I've thought of lots of little things I coulda-shoulda done since then. One more reminder to slow the hell down in an emergency and think stuff through.
 
I've wondered about good practices/ approaches to tying off on the cage. I can't really see in the pic how you fastened it.

Make sure it's gonna stay put.

Go around multiple points of the cage, like at an intersection of tubes or braces. I went around the top section of the vertical where the diagonal brace joins. Can't see it in the pic, but knowing me, I would have done a second loop right there, but even if I didn't, the strap stayed exactly where I wanted it to. I would have also gone through the halo (in addition to the vertical) but I didn't want it to screw up the sound bar.
 

rondo

rondo
Location
Boise Idaho
I have used a winch and a highlift jack (as a come along) to fix a bad situation many times. I like to think forward about what would happen once the vehicle is righted; they often want to "take off" or move so I prefer to get them anchored to something.

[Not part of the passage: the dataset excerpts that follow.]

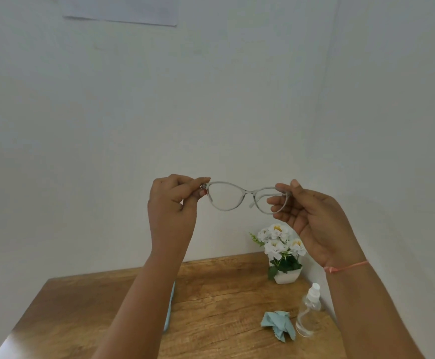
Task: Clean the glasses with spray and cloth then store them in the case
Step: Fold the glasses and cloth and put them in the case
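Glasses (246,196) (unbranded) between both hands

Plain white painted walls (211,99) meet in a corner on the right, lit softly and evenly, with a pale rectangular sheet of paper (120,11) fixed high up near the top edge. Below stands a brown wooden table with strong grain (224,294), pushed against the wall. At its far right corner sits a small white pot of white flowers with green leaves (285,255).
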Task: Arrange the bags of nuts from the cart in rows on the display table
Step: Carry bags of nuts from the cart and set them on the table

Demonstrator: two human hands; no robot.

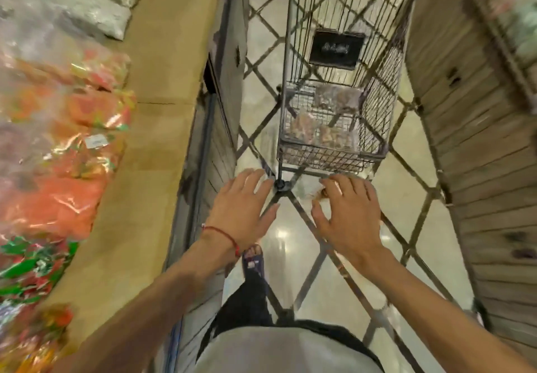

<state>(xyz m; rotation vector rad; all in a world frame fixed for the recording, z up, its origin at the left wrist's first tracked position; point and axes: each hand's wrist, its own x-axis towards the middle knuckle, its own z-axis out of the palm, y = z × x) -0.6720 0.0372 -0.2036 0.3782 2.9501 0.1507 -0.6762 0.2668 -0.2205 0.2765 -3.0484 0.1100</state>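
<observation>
floor (406, 204): glossy, pale, dark diagonal lattice lines | right: wooden slatted stand (488, 169) | light: glare (283, 234) on floor

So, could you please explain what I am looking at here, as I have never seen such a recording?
This is one picture from a wide-angle camera worn on a person's head, looking down towards the floor. There is no machine: you see the person's own two bare hands. The left hand, with a red string at its wrist, is open and holds nothing. The right hand is spread too; something brownish shows at its fingertips, but blur hides whether it is held. Ahead stands a wire cart with a few bags of nuts on its bottom. On the left is the display table, with colourful bags lying along it. On the right is a slatted wooden unit.
</observation>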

I can't say if the technique in the picture would work or not. It may very well. if it were my recovery i'd have anchored one end and using a snatch block pull the other from the side, keeping tension on both to slowly bring it upright. I know this works.

I'm not a trained expert by MOS military occupation specialty like John but I have 'at least' read the army manual on vehicle recovery and did practice recovery on tracked vehicles in training. Things you would never imagine are trained and practiced! Weird creative stuff that i'd have never thought of!